Apache Arrow DataFusion 34.0.0 Released, Looking Forward to 2024
Posted on: Fri 19 January 2024 by pmc
Introduction
We recently released DataFusion 34.0.0. This blog highlights some of the major improvements since we released DataFusion 26.0.0 (spoiler alert there are many) and a preview of where the community plans to focus in the next 6 months.
Apache Arrow DataFusion is an extensible query engine, written in Rust, that uses Apache Arrow as its in-memory format. DataFusion is used by developers to create new, fast data centric systems such as databases, dataframe libraries, machine learning and streaming applications.
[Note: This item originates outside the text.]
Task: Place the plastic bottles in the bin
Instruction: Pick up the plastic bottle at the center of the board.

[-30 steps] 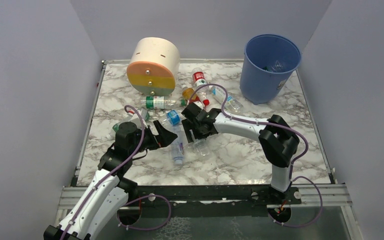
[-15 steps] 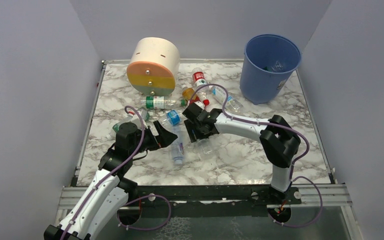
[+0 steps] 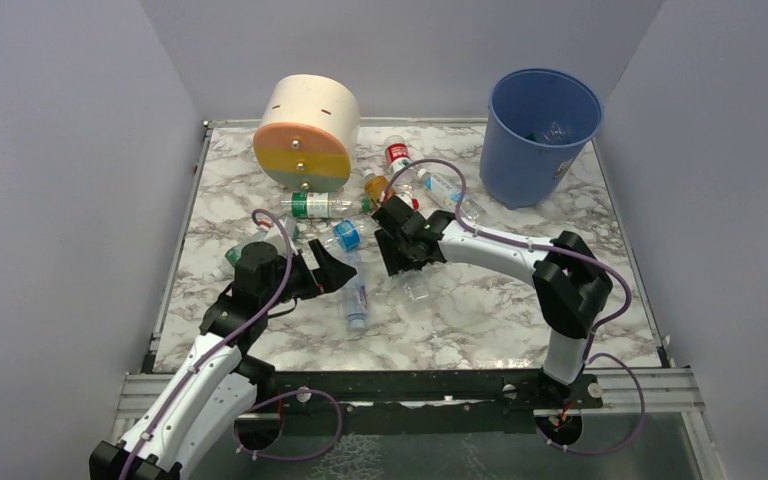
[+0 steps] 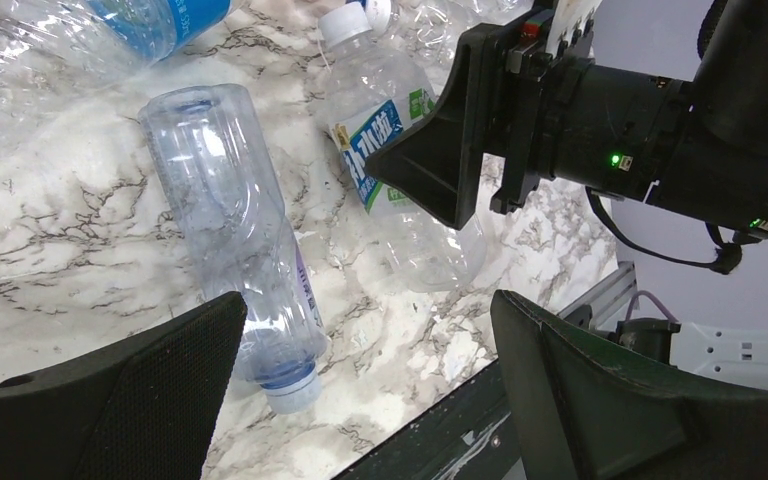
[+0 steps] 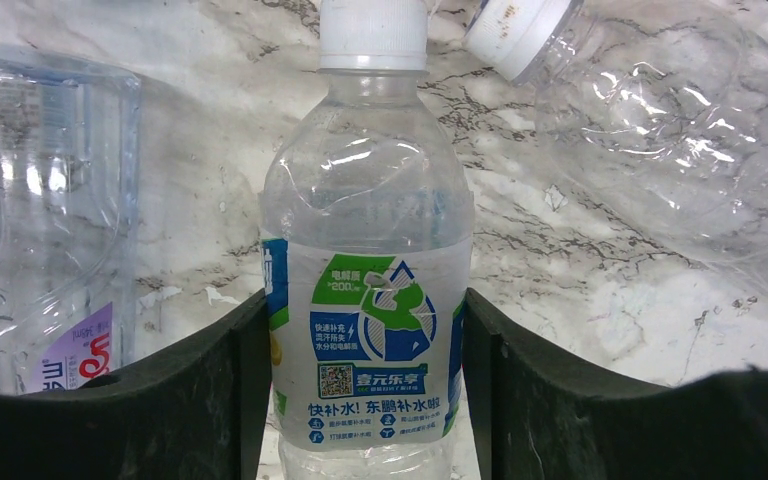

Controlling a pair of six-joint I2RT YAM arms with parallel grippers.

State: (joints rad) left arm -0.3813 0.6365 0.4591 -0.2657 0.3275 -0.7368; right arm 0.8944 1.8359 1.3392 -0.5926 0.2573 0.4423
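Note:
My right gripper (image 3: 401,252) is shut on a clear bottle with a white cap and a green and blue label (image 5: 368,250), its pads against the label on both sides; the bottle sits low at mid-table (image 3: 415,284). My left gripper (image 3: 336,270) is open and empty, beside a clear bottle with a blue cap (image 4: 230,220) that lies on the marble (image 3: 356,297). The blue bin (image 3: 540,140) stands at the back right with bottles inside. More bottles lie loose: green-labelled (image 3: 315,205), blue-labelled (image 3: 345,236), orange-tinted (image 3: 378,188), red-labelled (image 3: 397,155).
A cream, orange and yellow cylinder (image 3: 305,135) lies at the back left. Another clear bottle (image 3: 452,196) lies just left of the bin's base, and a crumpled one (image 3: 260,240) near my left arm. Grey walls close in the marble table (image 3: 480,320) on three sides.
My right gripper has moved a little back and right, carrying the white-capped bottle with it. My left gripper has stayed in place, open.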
While DataFusion’s primary design goal is to accelerate creating other data centric systems, it has a reasonable experience directly out of the box as a dataframe library and command line SQL tool.
This may also be our last update on the Apache Arrow Site. Future updates will likely be on the DataFusion website as we are working to graduate to a top level project (Apache Arrow DataFusion → Apache DataFusion!) which will help focus governance and project growth. Also exciting, our first DataFusion in person meetup is planned for March 2024.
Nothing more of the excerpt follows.